Installing Lightning on Thunderbird with x86_64 systems (updated)

521 words, 3 mins

Thunderbird is one excellent mail client and sometimes it would be useful to have, at least, a look up into a calendar or such like. Mostly I like programs to do one thing and do it well, so an email client would handle email and a calendar would handle dates and appointments. But Thunderbird does have a plugin that handles calendar functionality and makes use of the Sunbird calendars so giving the option of using Sunbird or of using Lightning. There is just one small problem: I run 64 bit Thunderbird on a 64 bit system, and Lightning is only packaged for 32 bit.

Trying to install the Lightning extension as is gives the error "'Lightning' could not be installed because it is not compatible with your Thunderbird build type (Linux_x86_64-gcc3). Please contact the author of this item about the problem.".
There seems to be no reason that a Thunderbird extension could not run as I assumed that the extension was a collection of XUL chrome files and Javascript to get it all running. When I peeked into the file though, I noticed that there were a couple of files with .so extensions and sure enough, they are compiled for 32 bit systems. It should be possible to get the source for these two files (libcalbasecomps.so and libwebdav.so), compile that on my system and then repackage that. But wait, there is an even easier way than that!
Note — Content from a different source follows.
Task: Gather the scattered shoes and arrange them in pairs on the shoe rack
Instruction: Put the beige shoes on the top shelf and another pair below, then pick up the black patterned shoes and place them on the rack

The Mozilla calendar, Sunbird, is packaged for 64 bit systems and includes those files, so they can be copied over. So that is what I did:

  • Install the 64 bit version of Sunbird for your system. (I’m using SuSE and it’s part of the repository).
  • Download the Lightning extension from Mozilla (lightning-0.8-tb-linux.xpi at the time of writing
  • Create a directory and unpack the xpi file in that directory. Note that the .xpi file is simply a zip file with a different ending. Also note that the packaged files assume that they are in the root of the package (there is no ‘lightning/‘ at the start of the path).
  • Copy the libcalbasecomps.so and libwebdav.so from /usr/lib64/sunbird/components/ to the components directory that you’ve just unpacked.
  • Edit the file ‘install.rdf’ and change the target platform to ‘Linux_x86_64-gcc3’
  • While you are in the root of your package directory, rebuild the package with zip -r ../lightning-0.8-tb-linux.xpi
  • And install the new 64 bit extension into Thunderbird.

And that’s all, when you start up Thunderbird you can show the today with F11, and switch between email (Ctl-1), calendar (Ctl-3) and tasks (Ctl-4).
If you have problems with the display, it may be that the theme you are using doesn’t work with Lightning, in which case give it a try with the default theme.

You can also pick up the package I used here. Right click and save the target as…

03/10/2008 NOTE: I’ve updated the package above to the recent 0.9 version of lightning. Version 0.8 is here.